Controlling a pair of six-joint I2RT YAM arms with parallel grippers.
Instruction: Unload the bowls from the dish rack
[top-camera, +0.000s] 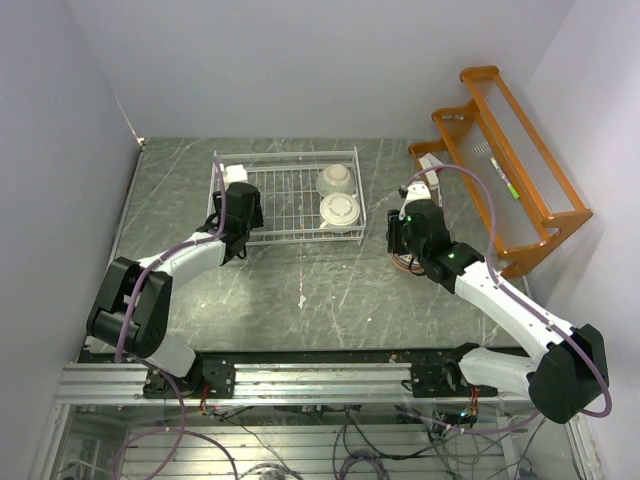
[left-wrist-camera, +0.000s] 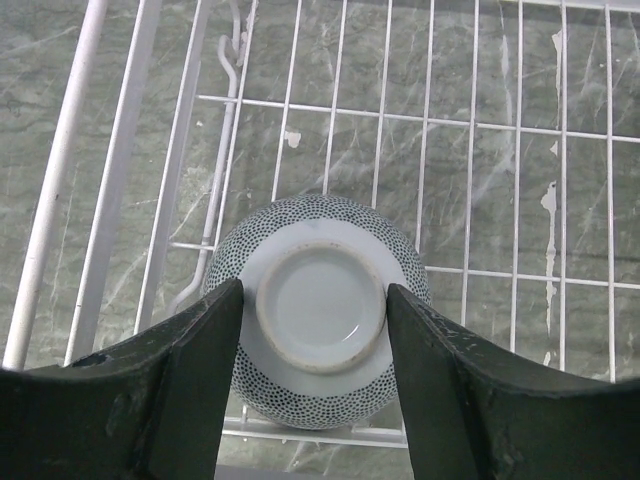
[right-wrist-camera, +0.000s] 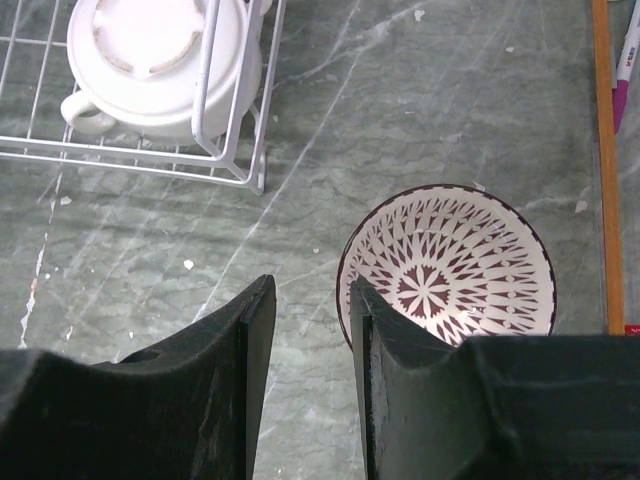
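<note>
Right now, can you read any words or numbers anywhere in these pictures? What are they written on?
No text here can be read.
Pen on the orange rack: tiny dark marks, too blurred to read.
Dotted bowl: only a dot pattern, no words.
Red-and-white bowl: only a leaf-like pattern, no words.
Cream bowl in the dish rack: no writing.
</note>
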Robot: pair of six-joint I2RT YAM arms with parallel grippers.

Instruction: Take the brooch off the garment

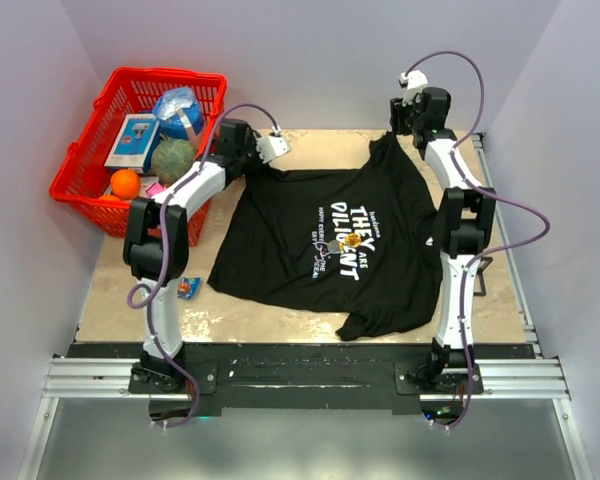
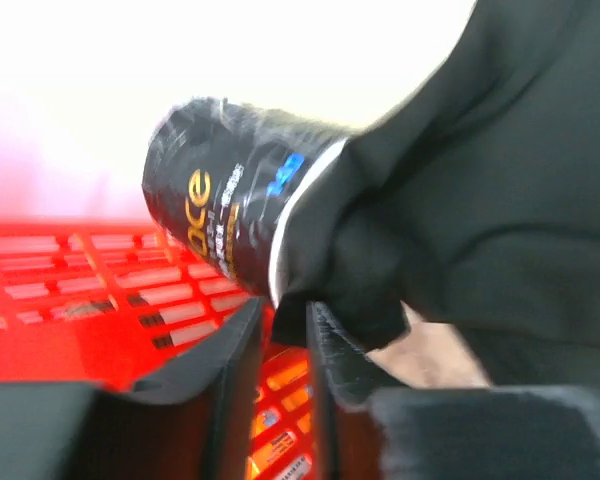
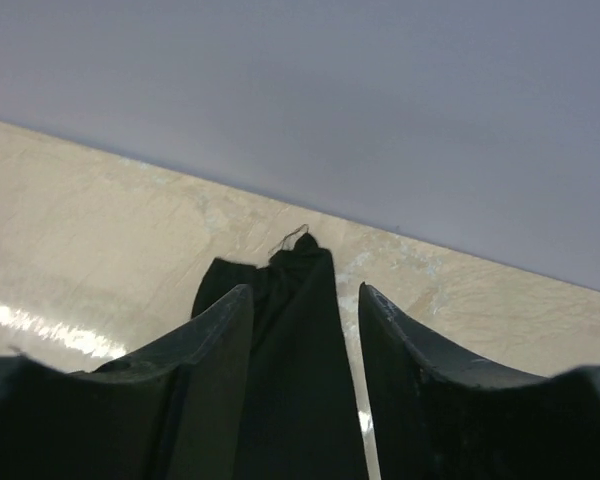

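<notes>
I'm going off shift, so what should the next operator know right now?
Left gripper: jaws slightly apart, a fold of the T-shirt at its tips, next to the red basket.
Right gripper: open, a shirt corner lying between the jaws near the far edge of the table.
Brooch: on the chest lettering, not removed.
Done: shirt spread out. Left: take the brooch off.

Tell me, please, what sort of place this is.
Probably a robot test cell: plain walls box in a small table, two robot arms are bolted to its near edge, and a red basket holds props.
</notes>
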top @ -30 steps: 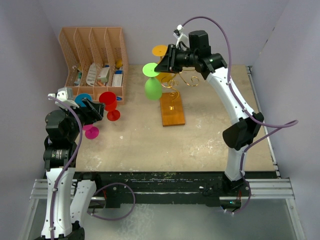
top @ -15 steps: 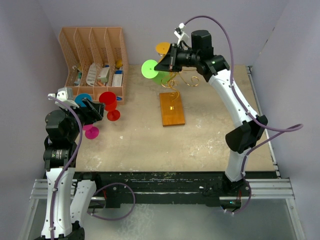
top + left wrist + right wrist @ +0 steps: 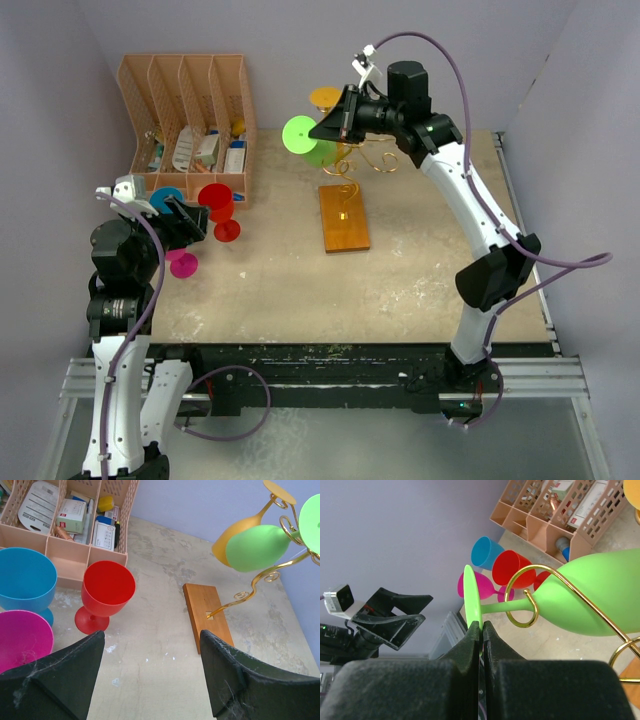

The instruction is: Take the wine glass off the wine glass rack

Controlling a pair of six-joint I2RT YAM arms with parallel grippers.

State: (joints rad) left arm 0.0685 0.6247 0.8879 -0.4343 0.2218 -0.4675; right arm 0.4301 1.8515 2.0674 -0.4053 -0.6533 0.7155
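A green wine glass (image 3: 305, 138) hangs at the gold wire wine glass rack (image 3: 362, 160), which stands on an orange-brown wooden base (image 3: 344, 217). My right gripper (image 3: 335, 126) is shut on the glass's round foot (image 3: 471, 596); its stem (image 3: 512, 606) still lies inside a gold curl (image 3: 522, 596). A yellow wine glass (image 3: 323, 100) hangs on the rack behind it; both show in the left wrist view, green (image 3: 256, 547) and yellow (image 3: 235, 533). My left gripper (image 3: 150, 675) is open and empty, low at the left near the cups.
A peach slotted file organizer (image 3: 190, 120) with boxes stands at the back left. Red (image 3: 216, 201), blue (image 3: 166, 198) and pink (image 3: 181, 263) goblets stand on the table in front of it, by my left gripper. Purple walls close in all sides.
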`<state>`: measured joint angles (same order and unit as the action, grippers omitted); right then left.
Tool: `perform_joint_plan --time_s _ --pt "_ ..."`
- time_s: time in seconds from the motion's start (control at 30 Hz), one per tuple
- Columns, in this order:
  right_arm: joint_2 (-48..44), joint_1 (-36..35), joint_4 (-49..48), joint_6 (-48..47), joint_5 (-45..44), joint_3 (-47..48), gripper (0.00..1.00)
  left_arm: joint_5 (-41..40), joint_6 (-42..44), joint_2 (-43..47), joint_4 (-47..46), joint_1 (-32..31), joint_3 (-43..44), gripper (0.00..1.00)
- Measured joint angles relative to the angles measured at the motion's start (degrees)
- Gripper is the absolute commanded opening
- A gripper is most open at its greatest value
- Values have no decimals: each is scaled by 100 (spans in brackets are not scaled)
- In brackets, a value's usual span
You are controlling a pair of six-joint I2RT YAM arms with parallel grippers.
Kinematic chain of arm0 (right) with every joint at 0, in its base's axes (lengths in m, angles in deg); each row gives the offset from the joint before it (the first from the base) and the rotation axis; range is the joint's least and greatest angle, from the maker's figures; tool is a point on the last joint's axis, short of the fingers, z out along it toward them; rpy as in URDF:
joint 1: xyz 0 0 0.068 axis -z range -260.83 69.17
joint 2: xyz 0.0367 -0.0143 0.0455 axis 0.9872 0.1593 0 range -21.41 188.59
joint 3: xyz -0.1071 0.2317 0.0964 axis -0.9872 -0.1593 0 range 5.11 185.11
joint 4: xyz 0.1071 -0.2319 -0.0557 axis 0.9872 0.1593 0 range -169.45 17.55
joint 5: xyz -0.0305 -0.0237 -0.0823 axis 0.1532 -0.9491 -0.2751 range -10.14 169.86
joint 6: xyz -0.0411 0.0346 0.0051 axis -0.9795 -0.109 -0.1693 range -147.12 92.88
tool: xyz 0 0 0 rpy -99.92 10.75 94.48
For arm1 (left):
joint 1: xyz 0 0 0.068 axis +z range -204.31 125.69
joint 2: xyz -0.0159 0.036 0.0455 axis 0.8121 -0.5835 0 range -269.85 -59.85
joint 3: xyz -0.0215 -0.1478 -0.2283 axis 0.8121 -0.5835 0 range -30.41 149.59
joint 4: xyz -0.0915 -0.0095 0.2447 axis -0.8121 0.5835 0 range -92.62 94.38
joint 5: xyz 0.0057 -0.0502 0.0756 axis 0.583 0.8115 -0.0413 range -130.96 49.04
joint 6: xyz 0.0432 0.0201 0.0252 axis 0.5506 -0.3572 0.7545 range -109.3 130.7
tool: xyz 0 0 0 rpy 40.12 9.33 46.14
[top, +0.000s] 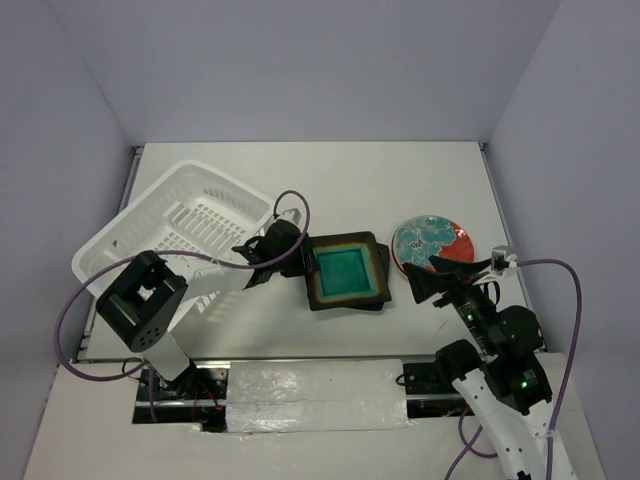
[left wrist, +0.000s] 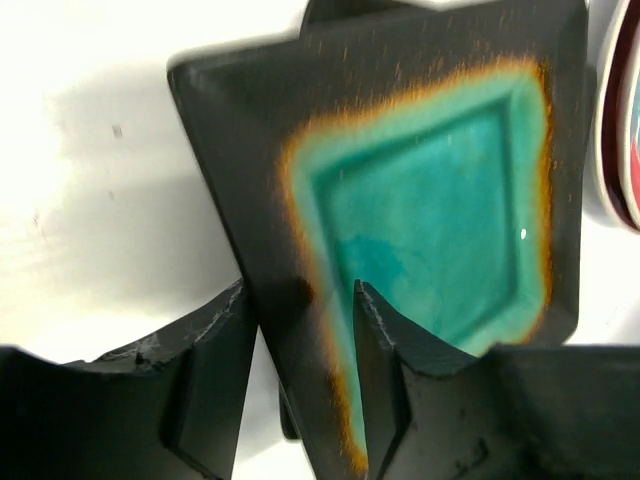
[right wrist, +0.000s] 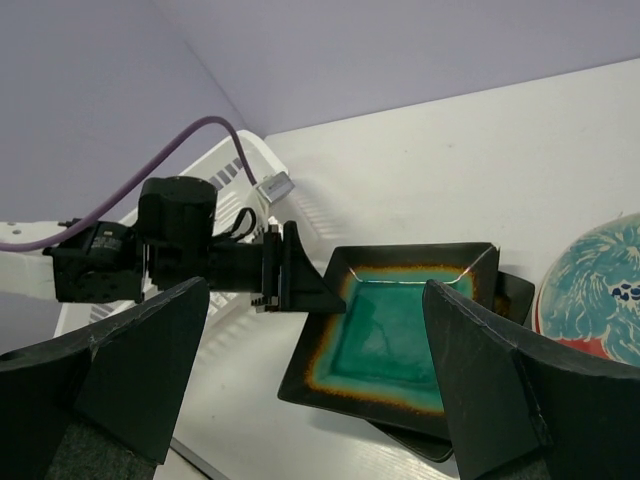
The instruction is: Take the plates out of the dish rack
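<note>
Two square plates are sitting stacked on the table point(top: 300, 180). The teal-green-centred plate point(top: 345, 272) is lying flat on top, and only dark corners of the other square plate point(right wrist: 514, 296) are poking out beneath it. Seen from above, the stack is lying at 3 o'clock from my left gripper point(top: 297, 256), right at its fingertips.

I am holding those jaws parted astride the top plate's 9 o'clock rim. One finger point(left wrist: 215, 350) is hanging off the edge with a sliver of white table showing between it and the plate. The other is overlapping the dark border, so I judge I am not pinching it. The plate is square, with no long axis to mind. What matters is that its gripped edge is running roughly 12 to 6, so my way out would be straight back toward 9 o'clock.

One round red plate with a teal pattern point(top: 430, 240) is resting at 2 o'clock from the stack. I cannot tell whether a second is lying under it. My right gripper point(top: 450, 275) is waiting with its jaws spread wide and nothing between them, at 6 o'clock from that round plate and farther from the squares than my left.

One white dish rack point(top: 105, 255) is standing at 10 o'clock from the stack, and no plate is showing among its prongs.
</note>
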<state>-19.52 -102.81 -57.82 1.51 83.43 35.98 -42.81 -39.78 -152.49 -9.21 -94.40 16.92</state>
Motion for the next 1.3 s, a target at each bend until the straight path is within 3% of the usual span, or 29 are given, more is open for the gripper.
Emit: perform_joint_plan --time_s 0.97,1.3 --pt "0 0 -11 -63 116 0 94 -1429 1458 -1692 1906 -188 2992 56" --pt "0 0 -13 -105 166 0 94 -1679 1617 -1818 2184 -238 3233 56"
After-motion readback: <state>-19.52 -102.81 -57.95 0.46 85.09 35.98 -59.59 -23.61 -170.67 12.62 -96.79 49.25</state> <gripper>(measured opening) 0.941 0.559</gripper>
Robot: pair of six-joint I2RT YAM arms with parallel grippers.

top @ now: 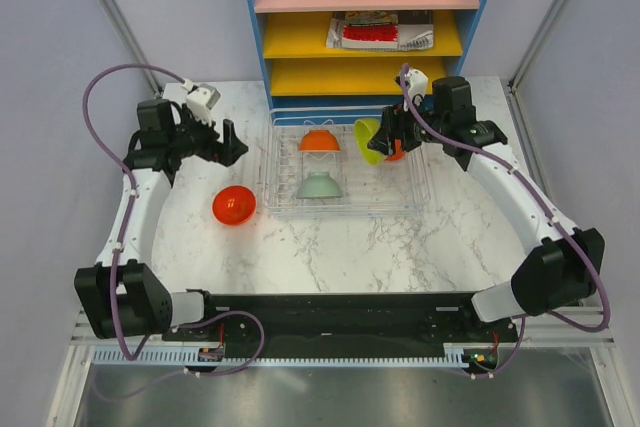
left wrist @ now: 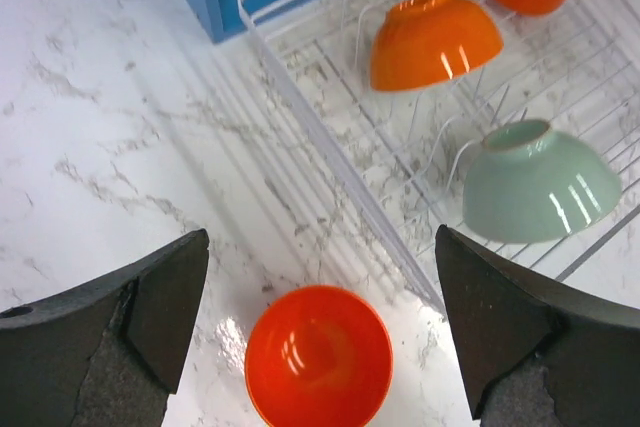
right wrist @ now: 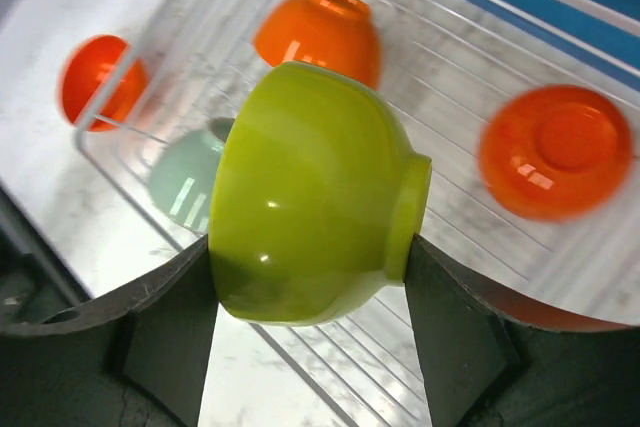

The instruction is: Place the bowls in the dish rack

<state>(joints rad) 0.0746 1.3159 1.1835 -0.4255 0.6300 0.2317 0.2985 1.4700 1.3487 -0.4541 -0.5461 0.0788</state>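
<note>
The right gripper [top: 386,137] clamps the lime green bowl [top: 367,139] on its side above the right end of the dish rack [top: 345,210], while the left gripper [top: 232,142] hangs wide open and empty over the table [top: 330,257] just left of it. In the rack an orange bowl [top: 319,140], a mint bowl [top: 319,186] and an orange-red bowl [right wrist: 555,152] lie upside down; a red bowl [top: 234,205] sits upright beside the rack's left edge.

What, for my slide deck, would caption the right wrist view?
Right gripper holding a lime green bowl over the dish rack, with an orange bowl and a mint bowl already racked.
</note>
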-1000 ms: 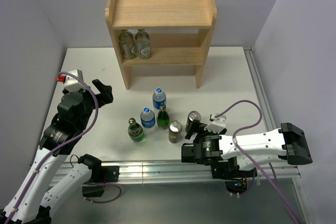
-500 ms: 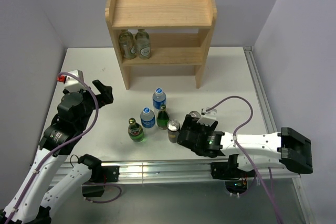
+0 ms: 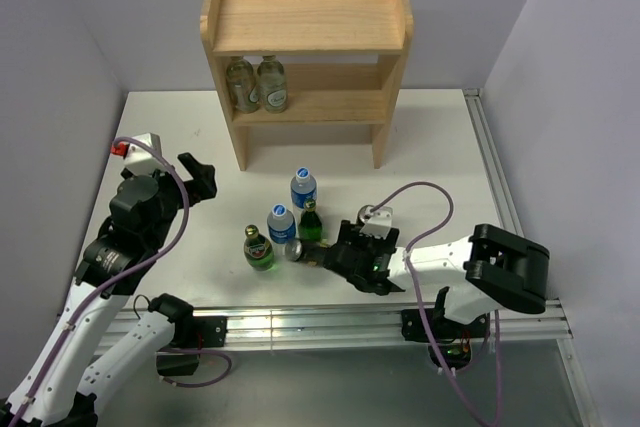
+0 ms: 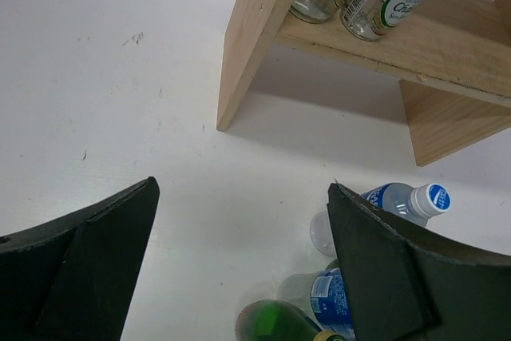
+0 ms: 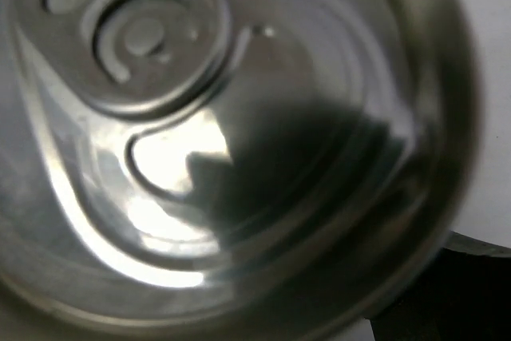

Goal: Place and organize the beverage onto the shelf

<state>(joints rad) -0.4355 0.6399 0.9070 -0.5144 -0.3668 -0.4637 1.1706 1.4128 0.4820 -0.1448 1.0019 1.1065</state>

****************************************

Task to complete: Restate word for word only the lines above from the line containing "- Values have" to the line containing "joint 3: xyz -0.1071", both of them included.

Answer section:
- Values have no decimals: each is scaled by 100 (spans in brackets are not scaled)
- In brackets, a value's usual span
You are controlling a pair of six-joint I2RT YAM arms with parallel grippers.
Kinematic chain of arm0 (right) with every joint at 0, in its base's axes (lengths in m, angles in deg); each row gives the offset from the joint before it (the first from the base) and the rotation axis; range is the joint's least and greatest angle, from the maker's figures; tool is a point on the last joint's axis, short of the fingers, z out along it toward them; rpy as in URDF:
joint 1: xyz 0 0 0.068 axis -z range -260.83 69.17
joint 2: xyz 0.0367 -0.0143 0.0455 axis 0.9872 0.1593 0 range -21.41 188.59
joint 3: xyz -0.1071 0.2317 0.0964 axis -0.9872 -0.1593 0 range 5.11 185.11

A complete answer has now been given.